LAUSANNE - C’est un retour aux sources de l’art brut que propose Sarah Lombardi, la directrice de la Collection. Un retour au noyau dur du « musée », aux toutes premières œuvres réunies par Jean Dubuffet entre 1945 et 1949. Place Vendôme, l’exposition de 1949 était accompagnée d’une petite plaquette intitulée « L’art brut préféré aux arts culturels ». Dissimulée sous une modeste jaquette, c’est en fait un véritable brûlot contre le monde de l’art, qualifié d’« artificiel » et incarné par la figure de l’artiste-intellectuel « sans orient, opaque, sans vitamines ». « Désamorcé. Desaimanté. En perte de voyance. »
Jean Dubuffet souhaite à la fois légitimer l’art brut et renouveler le regard sur l’art, revoir et élargir sa définition. Il affiche d’emblée sa préférence pour les « petits ouvrages de rien du tout, tout à fait sommaires, quasi informes, mais qui sonnent très fort et [que l’] on préfère pour cela à maintes œuvres monumentales d’illustres professionnels ». Ces propos sont reproduits sur un panneau à l’entrée de l’exposition, qui court dans deux salles perchées au dernier étage.

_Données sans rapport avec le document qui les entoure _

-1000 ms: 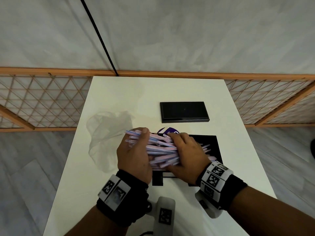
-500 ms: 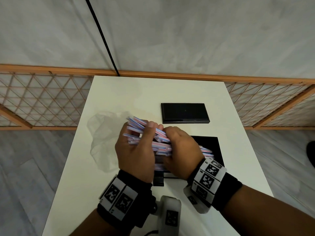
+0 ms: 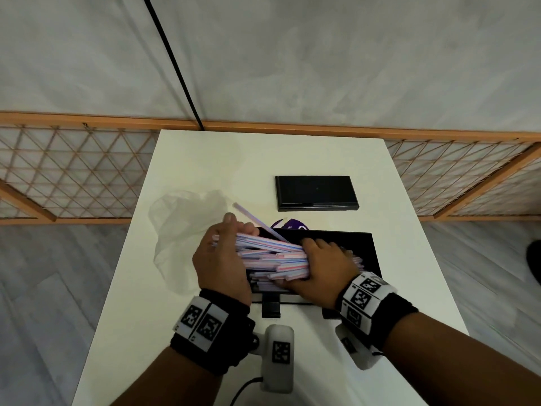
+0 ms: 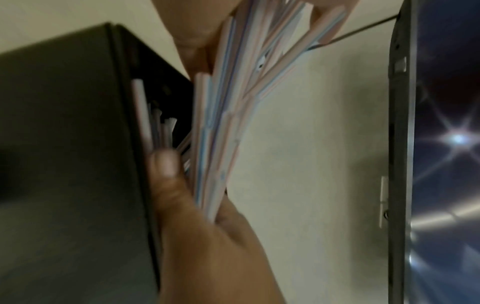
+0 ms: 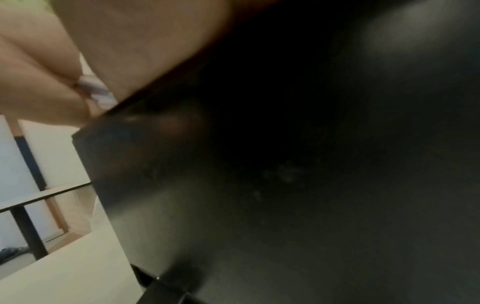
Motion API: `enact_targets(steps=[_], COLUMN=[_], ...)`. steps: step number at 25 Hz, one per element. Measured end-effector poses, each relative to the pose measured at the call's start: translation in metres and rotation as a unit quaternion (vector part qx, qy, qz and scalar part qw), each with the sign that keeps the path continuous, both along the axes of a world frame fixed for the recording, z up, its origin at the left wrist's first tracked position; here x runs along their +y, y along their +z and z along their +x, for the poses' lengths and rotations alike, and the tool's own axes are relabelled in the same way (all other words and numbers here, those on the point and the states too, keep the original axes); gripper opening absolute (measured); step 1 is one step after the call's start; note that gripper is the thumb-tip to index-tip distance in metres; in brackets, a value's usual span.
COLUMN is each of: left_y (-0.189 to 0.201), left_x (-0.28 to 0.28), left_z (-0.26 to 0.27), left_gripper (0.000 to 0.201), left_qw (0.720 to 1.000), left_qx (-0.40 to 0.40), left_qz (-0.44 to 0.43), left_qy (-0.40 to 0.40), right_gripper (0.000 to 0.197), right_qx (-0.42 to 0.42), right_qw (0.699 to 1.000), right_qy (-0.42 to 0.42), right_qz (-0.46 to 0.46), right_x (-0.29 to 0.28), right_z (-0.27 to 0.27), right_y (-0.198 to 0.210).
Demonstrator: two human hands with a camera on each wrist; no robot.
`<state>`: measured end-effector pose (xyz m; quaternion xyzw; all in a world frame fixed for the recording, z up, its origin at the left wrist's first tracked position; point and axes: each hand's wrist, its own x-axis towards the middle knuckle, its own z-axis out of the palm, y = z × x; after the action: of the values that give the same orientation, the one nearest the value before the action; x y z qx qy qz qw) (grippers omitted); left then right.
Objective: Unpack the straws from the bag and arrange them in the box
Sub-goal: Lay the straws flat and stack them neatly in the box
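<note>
A thick bundle of pink, blue and white striped straws [image 3: 272,256] lies across the open black box [image 3: 367,250] at the table's middle. My left hand [image 3: 222,259] grips the bundle's left end, thumb on the near side. My right hand [image 3: 325,265] curls over its right end, inside the box. One loose straw [image 3: 253,219] sticks out toward the back left. The left wrist view shows the straws [image 4: 221,123] fanned beside the box wall [image 4: 64,144], with a few more inside. In the right wrist view, fingers [image 5: 39,92] close over straw ends [image 5: 96,90] at the box's rim [image 5: 259,185].
The emptied clear plastic bag [image 3: 181,227] lies crumpled to the left of the box. A flat black lid [image 3: 316,193] rests behind the box, with a purple item [image 3: 289,225] between them. The white table [image 3: 205,159] has a wooden lattice fence [image 3: 73,177] on both sides.
Both hands have brought the bundle from a raised tilt down flatter onto the box. The right hand has slid right along it. A single straw now pokes out at the back left.
</note>
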<state>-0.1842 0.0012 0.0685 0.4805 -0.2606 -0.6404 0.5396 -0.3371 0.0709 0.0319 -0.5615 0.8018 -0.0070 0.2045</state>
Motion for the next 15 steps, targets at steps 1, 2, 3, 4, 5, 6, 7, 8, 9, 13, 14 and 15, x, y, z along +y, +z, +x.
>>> enact_targets(steps=[1, 2, 3, 4, 5, 6, 7, 8, 9, 13, 14, 15], left_y=[0.000, -0.001, 0.000, 0.000, 0.000, -0.001, -0.003, -0.003, -0.004, 0.004, 0.005, 0.006], left_x=[0.003, 0.005, 0.006, 0.006, 0.007, 0.007, 0.006, 0.007, 0.007, 0.005, 0.004, 0.004], left_z=[-0.003, -0.003, -0.004, -0.005, -0.005, -0.005, -0.006, -0.006, -0.007, -0.008, -0.007, -0.006], left_gripper=[0.017, 0.011, 0.009, 0.015, 0.021, 0.024, 0.026, 0.025, 0.021, 0.017, 0.017, 0.014], left_qw=[1.000, 0.999, 0.997, 0.993, 0.990, 0.989, 0.988, 0.987, 0.986, 0.998, 0.999, 0.999], left_qx=[-0.009, -0.019, -0.033, -0.056, -0.078, -0.094, -0.110, -0.125, -0.131, -0.024, 0.004, 0.010], left_qz=[-0.008, -0.028, -0.054, -0.074, -0.085, -0.089, -0.086, -0.082, -0.080, -0.033, -0.025, -0.031], left_qy=[-0.014, -0.031, -0.050, -0.068, -0.078, -0.078, -0.070, -0.064, -0.060, -0.045, -0.043, -0.039], right_gripper=[0.088, 0.088, 0.089, 0.090, 0.090, 0.089, 0.086, 0.079, 0.068, 0.036, 0.037, 0.040], right_qx=[-0.014, -0.036, -0.058, -0.072, -0.077, -0.076, -0.074, -0.077, -0.086, -0.074, -0.056, -0.037], right_qw=[1.000, 0.999, 0.997, 0.996, 0.996, 0.996, 0.997, 0.997, 0.996, 0.990, 0.991, 0.991], right_qy=[0.002, 0.002, 0.003, 0.001, 0.001, 0.002, 0.007, 0.015, 0.022, 0.045, 0.049, 0.056], right_qz=[-0.009, -0.024, -0.042, -0.052, -0.054, -0.045, -0.034, -0.026, -0.031, -0.111, -0.114, -0.114], right_x=[-0.002, -0.004, -0.006, -0.008, -0.010, -0.011, -0.014, -0.016, -0.017, -0.016, -0.014, -0.011], right_z=[0.002, 0.004, 0.005, 0.006, 0.006, 0.006, 0.008, 0.010, 0.012, 0.013, 0.013, 0.014], right_y=[-0.004, -0.007, -0.009, -0.009, -0.009, -0.007, -0.005, -0.002, 0.001, 0.021, 0.026, 0.029])
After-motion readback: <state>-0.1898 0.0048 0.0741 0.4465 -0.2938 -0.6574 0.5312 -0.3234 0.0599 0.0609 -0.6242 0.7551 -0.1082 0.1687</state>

Ne disposant d’aucun document lui permettant de reconstituer la scénographie réalisée chez Drouin, Sarah Lombardi a créé son propre parcours. En 1949, on retrouvait encore parmi les créations portant l’estampille « art brut » (« exécutées par des personnes indemnes de culture artistique ») aussi bien des œuvres réalisées dans des hôpitaux psychiatriques que des dessins d’enfants, de l’art populaire et de l’art naïf. Ces trois dernières catégories d’œuvres seront versées par la suite dans la collection annexe.
La grande majorité des pièces présentées à Lausanne – une centaine sur 167 – a été réalisée par des personnes internées dans des hôpitaux psychiatriques. Place à la débrouille et aux matériaux pauvres. Ce sont souvent des œuvres de petit format, réalisées au crayon noir, au crayon de couleur ou à la mine de plomb sur des journaux, des papiers d’emballage ou des cahiers d’écolier. Aloïse Corbaz utilise des feuilles écrasées et de la pâte de dentifrice. Auguste Forestier des morceaux de bois, assortis de bouts de tissus, de cuir et des déchets qu’il récupère. Juliette Elisa Bataille confectionne ses broderies avec de gros fils de laine, des cotons et des soies. Jeanne Tripier agrémente ses dessins, exécutés à l’encre noire, violette ou bleue, de teinture, de vernis à ongle et de sucre.
Dans la deuxième salle, les œuvres ont été réparties en fonction de leurs origines géographiques (Suisse, France, Belgique, Brésil) et regroupées sous l’étiquette des hôpitaux psychiatriques qui les ont vu naître. « Le vrai art est toujours où on ne l’attend pas, là où personne ne pense à lui et ne prononce son nom », insiste Dubuffet dans le catalogue-manifeste de l’exposition de 1949 dont les pages sont étalées derrière des vitrines. La scénographie, très dépouillée, n’est accompagnée d’aucune photo, d’aucun film, ni document évoquant Jean Dubuffet, les hôpitaux qu’il a visités et les médecins qu’il a rencontrés dans ces années-là. Place aux œuvres, rien qu’aux œuvres.
Tournée des hopitaux
C’est en Suisse, durant l’été 1945, que l’auteur d’Asphyxiante culture effectue son premier voyage à la recherche d’objets « relevant de l’art brut ». Il visite plusieurs hôpitaux psychiatriques et rencontre les médecins qui les dirigent. À Berne, le docteur Walter Morgenthaler, figure marquante de la reconnaissance de l’art des fous, lui présente les dessins de son ancien patient, Adolf Wölfli. À la clinique psychiatrique de la Waldau (Berne), accompagné par le docteur Jakob Wyrsch, Dubuffet tombe en arrêt devant les étonnantes machines et le bestiaire imaginaire d’Heinrich Anton Müller. À la clinique psychiatrique de Bel Air à Genève, il s’enthousiasme pour les œuvres étranges de Berthe Urasco et de Julie Bar. À Gimel-sur-Morges, à l’asile de La Rosière, il découvre la cosmogonie personnelle peuplée de princes, princesses et d’héroïnes d’Aloïse. De retour en France, il poursuivra son travail de recherche et de collecte dans plusieurs institutions, à l’hôpital Saint-Jean-de-Dieu, Saint-André-lez-Lille notamment, où il admire les rhinocéros de Gaston Duf et les scènes érotiques de Stanislas Lib. À Saint-Alban-sur-Limagnole, en Lozère, il s’intéresse aux sculptures anthropomorphes d’Auguste Forestier.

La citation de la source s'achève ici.